Multilingual Verb Valence Lexicon
Lars Hellan, NTNU
September 2013
A multilingual valence database should consist of the following:
- The Languages:
A selection of languages L1... Ln;
- The Parameters:
A set of specification parameters defined across all the languages (i.e., common parameters, in the sense of being independent of any particular language, although not in the sense of necessarily being relevant for all of the languages);
- The Valence-profiles:
For each language, an inventory of its valence types characterized in terms of the parameters available, called its valence-profile;
- The Valence-type suites:
For each language, a list of sentences instantiating each of its valence types, indexed according to the types;
- The Valence Lexicons:
For each language, a verb lexicon where each verb entry is classified according to its valence type (in addition to other lexical information);
- The Valence Corpora:
For each language, a sentence corpus instantiating each verb in each of the valence frames it can support.
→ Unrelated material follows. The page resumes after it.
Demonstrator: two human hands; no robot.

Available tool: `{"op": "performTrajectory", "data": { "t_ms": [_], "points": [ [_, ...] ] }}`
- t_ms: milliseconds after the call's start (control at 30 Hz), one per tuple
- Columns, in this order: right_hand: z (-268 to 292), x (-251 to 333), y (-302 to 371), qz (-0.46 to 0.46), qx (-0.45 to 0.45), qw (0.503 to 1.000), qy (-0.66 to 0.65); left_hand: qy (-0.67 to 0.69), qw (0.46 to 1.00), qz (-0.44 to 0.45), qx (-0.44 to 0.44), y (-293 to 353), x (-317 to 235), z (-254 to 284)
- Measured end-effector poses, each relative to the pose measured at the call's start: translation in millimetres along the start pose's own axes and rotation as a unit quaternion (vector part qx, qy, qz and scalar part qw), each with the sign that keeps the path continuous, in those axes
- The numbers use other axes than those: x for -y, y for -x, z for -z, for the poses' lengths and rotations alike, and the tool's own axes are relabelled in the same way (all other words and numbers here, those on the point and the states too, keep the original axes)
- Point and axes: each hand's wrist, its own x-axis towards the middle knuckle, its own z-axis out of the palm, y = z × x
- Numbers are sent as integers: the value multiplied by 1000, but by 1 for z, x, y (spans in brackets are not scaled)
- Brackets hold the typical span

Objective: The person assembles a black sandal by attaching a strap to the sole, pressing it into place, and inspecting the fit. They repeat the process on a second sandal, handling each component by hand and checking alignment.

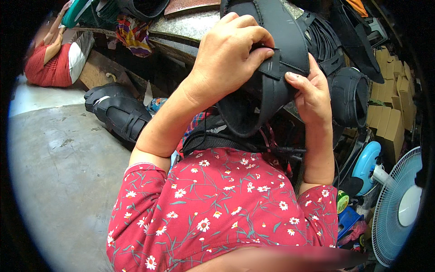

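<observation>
A black shoe upper (290, 29) with pale marks on its surface is held up in front of me, its curved opening hanging toward my lap. My left hand (229, 56) pinches a short black strap (271, 68) on the upper between thumb and curled fingers. On the opposite side, my right hand (313, 93) grips the upper's edge, thumb on the near face and fingers partly hidden behind it. Some of the upper's far side is out of sight.
More black uppers lie in a bundle (120, 111) at left and a stack (324, 41) at right. A worn work surface (186, 29) is behind. Cardboard boxes (385, 122) and a standing fan (398, 208) are at right. Another person (50, 63) works at far left.
</observation>
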Motion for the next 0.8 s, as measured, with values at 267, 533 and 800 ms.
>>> {"op": "performTrajectory", "data": {
  "t_ms": [267, 533, 800],
  "points": [
    [3, -4, 1, 5, -4, 1000, -3, 20, 994, -107, -18, -4, 6, -2],
    [3, -11, 2, 25, -8, 1000, 2, 30, 999, -23, -14, -3, 4, -10],
    [15, -1, -9, -56, -18, 998, 14, 30, 997, 58, 49, 0, 0, -21]
  ]
}}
The notion valence represents a perspective from the verb and thus from the Lexicon, whereas from the viewpoint of the sentence and the Corpora, the most closely corresponding term is argument structure, as when we talk about ‘the argument structure of a sentence’; since both perspectives are represented here, we use both terms. The sentential perspective is necessary when not just a single verb determines the argument structure of a sentence, such as when it is determined by a verb plus a secondary predicate, or resides in a series of verbs – the argument structure then results from the interplay between the valence of the constituent items and constructional factors. To widen the scope of the database to fully recognize constructional factors in such cases, we may think of it as a database of argument structure constructions, and use Construction-profile as an alternative to Valence-profile, and Construction-type suites as an alternative to Valence-type suites.
Within the word-based perspective on argument frames, one in turn has to recognize argument structure alternation or derivation, as when ‘processes’ like passive, causative, applicative etc affect the valence of the verb. As grammatical processes, these are commonly not represented in a Lexicon (except perhaps through marking potential for undergoing the processes), but they are obviously reflected in a Corpus, and it is not implausible that they be reflected in a Valence-profile and a Valence-type suite of a given language.
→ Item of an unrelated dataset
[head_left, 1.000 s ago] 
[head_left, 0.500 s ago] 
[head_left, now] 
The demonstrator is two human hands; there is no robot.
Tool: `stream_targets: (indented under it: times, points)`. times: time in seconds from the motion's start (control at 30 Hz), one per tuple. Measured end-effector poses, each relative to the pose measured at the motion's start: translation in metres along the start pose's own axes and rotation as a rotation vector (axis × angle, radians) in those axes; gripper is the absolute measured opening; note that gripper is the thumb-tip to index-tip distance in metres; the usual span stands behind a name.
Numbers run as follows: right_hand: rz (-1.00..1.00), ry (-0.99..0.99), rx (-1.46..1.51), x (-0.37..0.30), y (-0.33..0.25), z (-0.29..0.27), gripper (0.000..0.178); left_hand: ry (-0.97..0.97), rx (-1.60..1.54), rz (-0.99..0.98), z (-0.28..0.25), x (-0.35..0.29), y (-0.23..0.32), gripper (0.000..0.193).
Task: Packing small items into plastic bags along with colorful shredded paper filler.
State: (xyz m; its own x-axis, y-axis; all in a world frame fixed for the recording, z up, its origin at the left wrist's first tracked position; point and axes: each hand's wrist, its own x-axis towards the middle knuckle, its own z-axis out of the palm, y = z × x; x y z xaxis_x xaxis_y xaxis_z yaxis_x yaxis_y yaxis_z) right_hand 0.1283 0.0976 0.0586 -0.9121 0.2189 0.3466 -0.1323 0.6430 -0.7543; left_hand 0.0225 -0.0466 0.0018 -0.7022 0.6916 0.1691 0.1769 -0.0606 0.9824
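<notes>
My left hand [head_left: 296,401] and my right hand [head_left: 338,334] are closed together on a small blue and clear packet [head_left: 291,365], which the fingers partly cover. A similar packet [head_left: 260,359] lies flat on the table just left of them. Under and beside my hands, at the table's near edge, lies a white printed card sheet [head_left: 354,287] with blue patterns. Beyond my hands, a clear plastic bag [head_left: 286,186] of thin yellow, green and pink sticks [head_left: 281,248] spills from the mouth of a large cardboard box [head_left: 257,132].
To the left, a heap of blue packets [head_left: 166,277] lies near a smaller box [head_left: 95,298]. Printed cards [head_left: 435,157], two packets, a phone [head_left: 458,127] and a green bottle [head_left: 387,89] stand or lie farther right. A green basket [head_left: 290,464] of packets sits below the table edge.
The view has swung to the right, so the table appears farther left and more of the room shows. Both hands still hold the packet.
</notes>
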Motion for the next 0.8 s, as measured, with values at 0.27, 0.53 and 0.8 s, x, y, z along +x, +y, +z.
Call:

In sum, in addition to notions like ‘intransitive’, ‘transitive’ and concepts modeled around these, being relevant both from the lexical perspective and the derivation- and construction-based perspectives, parameters to be represented in the database also include derivation, as well as constructional factors like secondary predicates, serial verbs and ‘complex predicates’.
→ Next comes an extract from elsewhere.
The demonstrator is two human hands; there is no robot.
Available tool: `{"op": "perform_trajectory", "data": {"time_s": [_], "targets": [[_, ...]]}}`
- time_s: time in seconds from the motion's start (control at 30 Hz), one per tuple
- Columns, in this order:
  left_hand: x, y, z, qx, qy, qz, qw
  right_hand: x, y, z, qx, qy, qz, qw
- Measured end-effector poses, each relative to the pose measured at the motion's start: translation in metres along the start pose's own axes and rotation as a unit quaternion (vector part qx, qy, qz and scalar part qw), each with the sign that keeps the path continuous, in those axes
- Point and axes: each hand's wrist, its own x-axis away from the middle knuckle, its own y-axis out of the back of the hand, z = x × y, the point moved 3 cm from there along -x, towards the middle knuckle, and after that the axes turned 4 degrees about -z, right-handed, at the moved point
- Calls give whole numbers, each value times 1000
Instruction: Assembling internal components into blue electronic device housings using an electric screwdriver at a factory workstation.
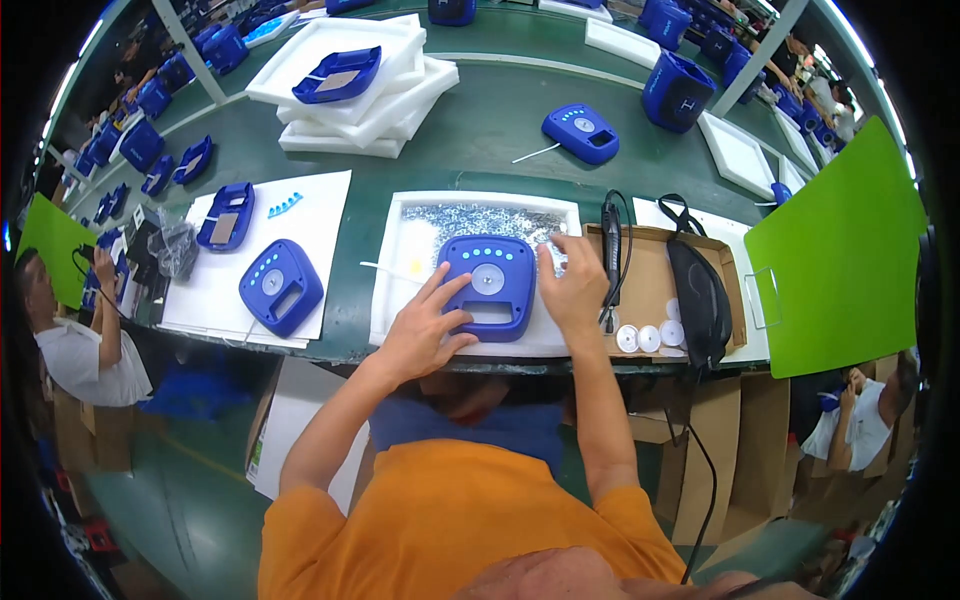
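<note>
A blue plastic housing panel (515,262) with a row of light-blue buttons, a clear round disc and a rectangular opening lies on a white foam tray (392,318). My left hand (422,328) rests on its left side, fingers spread, one fingertip near the disc. Just beyond the panel's right edge, my right hand (575,280) is raised with thumb and forefinger curled close together. Anything between them is too small to make out. Shiny silvery material (470,222) covers the back of the tray. A white cable (392,270) runs out at the left.
At left, white sheets (333,215) hold another blue panel (282,290), an open blue shell (228,215) and small blue pieces (285,205). At right, a cardboard box (625,290) holds white discs (648,338) and a black pouch (700,295). Foam sheets (435,85) stand stacked behind.
</note>
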Motion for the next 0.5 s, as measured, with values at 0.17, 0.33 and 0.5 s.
{"op": "perform_trajectory", "data": {"time_s": [0.17,0.33,0.5], "targets": [[-18,8,-3,2,5,35,999,15,-11,-13,-72,10,-96,993],[-73,26,40,-17,1,-66,998,14,-4,-10,-117,-11,-114,986],[-175,-3,114,-27,-12,-85,996,20,-15,-9,-91,74,-110,987]]}}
In general, the parameters selected for inclusion in the database must in the first place be amenable to formalization for a relational database, and in the second place accessible in an understandable form to those who input data and search for data. The latter point is connected to the need for a flexible inventory of terms, on the one hand accommodating terminologies of various frameworks, on the other hand being based on consistent conversion systems between terminologies.